Only lines that contain the string "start" should be returned from the material below.

↓↓↓

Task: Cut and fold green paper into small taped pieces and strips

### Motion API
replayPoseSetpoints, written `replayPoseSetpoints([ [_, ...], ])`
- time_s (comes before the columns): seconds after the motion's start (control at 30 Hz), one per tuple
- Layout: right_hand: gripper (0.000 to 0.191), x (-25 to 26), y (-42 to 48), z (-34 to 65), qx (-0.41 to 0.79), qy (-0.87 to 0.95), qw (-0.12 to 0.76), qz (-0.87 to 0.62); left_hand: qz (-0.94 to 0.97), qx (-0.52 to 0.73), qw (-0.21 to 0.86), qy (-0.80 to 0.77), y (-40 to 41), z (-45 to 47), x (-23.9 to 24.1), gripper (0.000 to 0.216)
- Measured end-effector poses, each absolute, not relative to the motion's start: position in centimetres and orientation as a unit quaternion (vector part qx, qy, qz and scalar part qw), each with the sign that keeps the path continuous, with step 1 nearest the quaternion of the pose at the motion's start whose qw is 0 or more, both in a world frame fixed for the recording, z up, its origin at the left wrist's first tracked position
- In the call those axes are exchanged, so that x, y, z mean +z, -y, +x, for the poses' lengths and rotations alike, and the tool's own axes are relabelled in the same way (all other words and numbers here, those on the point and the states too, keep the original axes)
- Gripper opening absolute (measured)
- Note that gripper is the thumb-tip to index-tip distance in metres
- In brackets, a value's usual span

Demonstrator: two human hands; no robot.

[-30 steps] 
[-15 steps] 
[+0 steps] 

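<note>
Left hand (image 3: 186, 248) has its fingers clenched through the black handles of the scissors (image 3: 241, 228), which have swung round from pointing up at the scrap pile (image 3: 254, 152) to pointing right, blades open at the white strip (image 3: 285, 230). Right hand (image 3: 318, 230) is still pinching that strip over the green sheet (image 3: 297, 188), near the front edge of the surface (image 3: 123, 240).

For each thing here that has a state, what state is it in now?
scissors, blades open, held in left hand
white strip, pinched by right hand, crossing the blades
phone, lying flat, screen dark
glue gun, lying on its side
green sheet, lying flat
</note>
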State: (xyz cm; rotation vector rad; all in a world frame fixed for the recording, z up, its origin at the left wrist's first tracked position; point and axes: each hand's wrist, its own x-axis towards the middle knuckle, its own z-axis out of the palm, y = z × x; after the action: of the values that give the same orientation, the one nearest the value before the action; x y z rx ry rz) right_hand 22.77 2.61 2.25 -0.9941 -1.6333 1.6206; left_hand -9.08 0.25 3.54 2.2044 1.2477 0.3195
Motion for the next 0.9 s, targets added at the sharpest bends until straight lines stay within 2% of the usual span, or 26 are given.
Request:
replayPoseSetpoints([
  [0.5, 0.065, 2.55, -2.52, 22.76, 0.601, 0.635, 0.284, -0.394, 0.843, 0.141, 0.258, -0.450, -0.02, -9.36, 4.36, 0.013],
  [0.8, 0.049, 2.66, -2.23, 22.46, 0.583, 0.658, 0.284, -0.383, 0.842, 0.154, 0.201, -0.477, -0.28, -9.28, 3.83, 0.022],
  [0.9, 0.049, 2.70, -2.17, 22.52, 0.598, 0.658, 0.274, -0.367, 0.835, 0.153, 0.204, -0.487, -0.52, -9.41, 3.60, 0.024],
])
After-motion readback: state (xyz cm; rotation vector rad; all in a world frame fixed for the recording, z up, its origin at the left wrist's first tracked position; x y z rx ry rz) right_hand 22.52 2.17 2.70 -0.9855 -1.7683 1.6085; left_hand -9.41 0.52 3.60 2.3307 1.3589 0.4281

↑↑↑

- [YOUR RESPONSE]
- time_s (comes before the columns): seconds after the motion's start (control at 30 Hz), one per tuple
- Measured end-effector poses, each absolute, not relative to the motion's start: position in centimetres and orientation as a unit quaternion (vector part qx, qy, qz and scalar part qw), each with the sign that keeps the path continuous, with step 1 nearest the quaternion of the pose at the motion's start whose qw is 0 or more, both in a world frame fixed for the recording, z up, its origin at the left wrist's first tracked position

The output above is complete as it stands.